The Monterey County Business
Council reminded the commission that more than 60 water supply
alternatives were analyzed by the state’s Public Utilities Commission,
which ultimately recommended a desalination facility at Moss Landing.
In
his letter to the coastal commission, newly elected Monterey Mayor
Chuck Della Sala urged commissioners not to block what is merely a very
preliminary phase of testing technology in order to meet “environmental
requirements that — until they are solved — hold our community at
perilous risk of inadequate access to a basic human need — water.”
The
commission staff’s report also claims Cal Am’s pilot plant proposal
does not include “an assessment of water quality impacts to public
health that may result from the discharge,” a detail it said is
required for local coastal programs.
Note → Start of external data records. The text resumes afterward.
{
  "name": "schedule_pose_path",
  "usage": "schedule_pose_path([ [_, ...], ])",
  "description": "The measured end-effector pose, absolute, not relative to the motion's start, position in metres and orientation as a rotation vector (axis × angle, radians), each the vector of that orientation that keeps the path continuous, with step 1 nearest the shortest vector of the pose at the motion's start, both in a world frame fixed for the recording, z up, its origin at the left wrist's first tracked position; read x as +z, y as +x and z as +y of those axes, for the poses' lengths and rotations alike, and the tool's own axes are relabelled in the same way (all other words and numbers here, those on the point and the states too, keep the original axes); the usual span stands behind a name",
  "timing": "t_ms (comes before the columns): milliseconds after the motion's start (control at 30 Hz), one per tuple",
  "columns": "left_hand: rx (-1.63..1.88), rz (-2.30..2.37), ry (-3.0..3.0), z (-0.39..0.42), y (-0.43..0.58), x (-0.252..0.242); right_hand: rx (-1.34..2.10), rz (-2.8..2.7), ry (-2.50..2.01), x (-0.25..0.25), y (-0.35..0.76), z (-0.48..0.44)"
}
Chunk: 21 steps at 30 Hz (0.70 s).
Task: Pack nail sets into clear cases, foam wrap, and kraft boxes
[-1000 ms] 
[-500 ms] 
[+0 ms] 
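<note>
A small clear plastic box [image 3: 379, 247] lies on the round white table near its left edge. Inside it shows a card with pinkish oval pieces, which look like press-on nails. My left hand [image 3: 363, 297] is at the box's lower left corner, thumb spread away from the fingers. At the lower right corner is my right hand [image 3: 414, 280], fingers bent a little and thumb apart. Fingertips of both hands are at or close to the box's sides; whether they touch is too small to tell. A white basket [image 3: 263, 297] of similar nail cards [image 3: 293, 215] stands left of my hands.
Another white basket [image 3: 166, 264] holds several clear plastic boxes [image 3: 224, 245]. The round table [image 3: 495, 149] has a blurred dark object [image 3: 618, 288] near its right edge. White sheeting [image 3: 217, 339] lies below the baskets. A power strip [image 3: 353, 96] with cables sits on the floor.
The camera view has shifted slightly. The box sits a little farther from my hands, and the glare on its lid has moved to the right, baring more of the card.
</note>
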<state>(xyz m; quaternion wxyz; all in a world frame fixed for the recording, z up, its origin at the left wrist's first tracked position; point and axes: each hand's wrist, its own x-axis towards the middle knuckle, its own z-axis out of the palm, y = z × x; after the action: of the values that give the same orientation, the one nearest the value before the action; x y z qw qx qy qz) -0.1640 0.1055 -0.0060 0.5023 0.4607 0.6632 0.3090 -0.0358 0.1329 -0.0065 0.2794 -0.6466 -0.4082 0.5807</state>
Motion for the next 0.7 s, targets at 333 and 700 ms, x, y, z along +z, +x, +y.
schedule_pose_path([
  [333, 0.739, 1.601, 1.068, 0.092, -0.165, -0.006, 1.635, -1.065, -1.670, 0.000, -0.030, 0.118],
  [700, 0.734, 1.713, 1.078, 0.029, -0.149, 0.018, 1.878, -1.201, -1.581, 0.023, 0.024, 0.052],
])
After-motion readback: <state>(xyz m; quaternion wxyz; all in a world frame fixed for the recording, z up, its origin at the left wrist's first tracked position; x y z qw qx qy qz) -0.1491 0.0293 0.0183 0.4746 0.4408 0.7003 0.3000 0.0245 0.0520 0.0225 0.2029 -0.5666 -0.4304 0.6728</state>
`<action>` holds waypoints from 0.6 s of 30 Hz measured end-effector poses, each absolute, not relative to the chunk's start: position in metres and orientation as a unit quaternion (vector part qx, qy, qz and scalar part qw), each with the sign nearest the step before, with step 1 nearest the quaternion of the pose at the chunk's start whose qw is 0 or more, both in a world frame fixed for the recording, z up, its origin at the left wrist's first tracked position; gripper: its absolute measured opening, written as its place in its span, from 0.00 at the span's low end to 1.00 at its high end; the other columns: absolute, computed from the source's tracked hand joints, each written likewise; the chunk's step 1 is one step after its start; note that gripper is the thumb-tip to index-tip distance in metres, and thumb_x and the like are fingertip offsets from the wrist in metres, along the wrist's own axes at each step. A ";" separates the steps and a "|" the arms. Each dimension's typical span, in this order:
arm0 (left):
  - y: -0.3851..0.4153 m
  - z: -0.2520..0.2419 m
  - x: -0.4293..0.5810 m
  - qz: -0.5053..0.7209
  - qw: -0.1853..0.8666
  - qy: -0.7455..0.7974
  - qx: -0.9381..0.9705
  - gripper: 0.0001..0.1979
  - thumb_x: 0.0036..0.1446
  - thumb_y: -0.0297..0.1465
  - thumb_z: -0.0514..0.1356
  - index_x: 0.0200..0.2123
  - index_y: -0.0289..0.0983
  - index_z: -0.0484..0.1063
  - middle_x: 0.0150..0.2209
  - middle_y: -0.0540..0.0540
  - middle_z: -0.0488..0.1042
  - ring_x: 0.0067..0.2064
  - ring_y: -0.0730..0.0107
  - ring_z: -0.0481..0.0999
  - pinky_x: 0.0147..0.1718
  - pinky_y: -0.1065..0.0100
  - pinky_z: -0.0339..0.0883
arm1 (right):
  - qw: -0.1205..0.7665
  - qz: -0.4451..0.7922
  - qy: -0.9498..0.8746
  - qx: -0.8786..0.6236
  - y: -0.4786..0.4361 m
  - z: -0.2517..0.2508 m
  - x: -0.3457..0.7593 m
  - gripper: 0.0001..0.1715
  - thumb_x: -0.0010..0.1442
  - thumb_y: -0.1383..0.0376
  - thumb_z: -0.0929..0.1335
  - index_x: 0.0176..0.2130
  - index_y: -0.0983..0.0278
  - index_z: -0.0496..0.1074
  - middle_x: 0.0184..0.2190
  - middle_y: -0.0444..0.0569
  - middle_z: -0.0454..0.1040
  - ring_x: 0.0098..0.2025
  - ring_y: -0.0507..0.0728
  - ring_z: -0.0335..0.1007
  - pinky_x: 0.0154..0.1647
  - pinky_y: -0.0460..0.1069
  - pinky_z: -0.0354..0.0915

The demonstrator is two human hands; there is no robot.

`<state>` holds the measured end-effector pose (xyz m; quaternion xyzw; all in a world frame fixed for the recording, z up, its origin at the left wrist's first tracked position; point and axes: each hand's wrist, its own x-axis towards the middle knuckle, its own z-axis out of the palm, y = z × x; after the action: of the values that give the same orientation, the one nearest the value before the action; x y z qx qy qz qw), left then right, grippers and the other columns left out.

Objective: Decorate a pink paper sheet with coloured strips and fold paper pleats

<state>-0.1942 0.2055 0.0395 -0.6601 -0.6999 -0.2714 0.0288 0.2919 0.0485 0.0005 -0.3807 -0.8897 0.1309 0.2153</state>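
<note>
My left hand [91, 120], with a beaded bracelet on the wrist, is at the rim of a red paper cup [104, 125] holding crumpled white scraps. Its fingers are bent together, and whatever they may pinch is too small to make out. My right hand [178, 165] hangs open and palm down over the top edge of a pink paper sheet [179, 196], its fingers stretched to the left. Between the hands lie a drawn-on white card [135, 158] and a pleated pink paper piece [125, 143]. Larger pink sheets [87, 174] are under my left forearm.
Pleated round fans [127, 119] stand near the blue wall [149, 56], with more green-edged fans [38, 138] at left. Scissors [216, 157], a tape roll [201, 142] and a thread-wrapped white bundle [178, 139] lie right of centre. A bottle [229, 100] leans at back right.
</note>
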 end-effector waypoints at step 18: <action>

The assessment should include
various reports and biological surveys describing the “predicted
effects of the discharge on nearby water bodies and biological
resources,” and possible mitigation measures to address the impacts,
the staff report said.
The 288,000-gallon-per-day
pilot plant, currently sitting unused at the Moss Landing power
station, is a crucial part of Cal Am’s Coastal Water Project, which
also includes underground water storage in Seaside.
In
August, Monterey County supervisors approved a permit for the pilot
facility followed by a Sept. 15 appeal of the decision by commissioners
Patrick Kruer and Mary Shallenberger. In October, the commission found
the appeals raised a “substantial issue.”
The pilot
operation, which would process seawater through two parallel
pretreatment trains and reverse osmosis systems, would discharge
various treatment and cleaning chemicals, polymers, coagulants, and
other similar water treatment chemicals. Most of the contaminants would
be routed to a sanitary sewer system, although some would be discharged
into nearby coastal waters, according to the staff report.
Cal
Am is joined by two other companies proposing solutions to the
Peninsula’s water problems. Poseidon Resources Corp., in partnership
with Pajaro/Sunny Mesa Community Services, also wants to build a desal
facility in Moss Landing. (A permit application for a P/SM pilot plant
has also been submitted to the coastal commission.) Meanwhile, a
Florida outfit, Water Standard Company, has proposed using seawater
conversion vessels as a method of desalination.
Earlier
Thursday, the state’s Public Utilities Commission approved an increase
in water rates Cal Am had been seeking for several years for its
proposed Coastal Water Project, evidence of the water project’s
importance, Cal Am said.
“I think it’s a validation we are going in the right direction,” said Bowie.
As
a result of the PUC decision, water customers’ rates will go from $30
to $34 for the average household beginning Jan. 1, and increase
significantly later, Bowie said.
It wasn’t
immediately clear how the rate increases would be have been affected if
the coastal commission had blocked Cal Am’s desal project.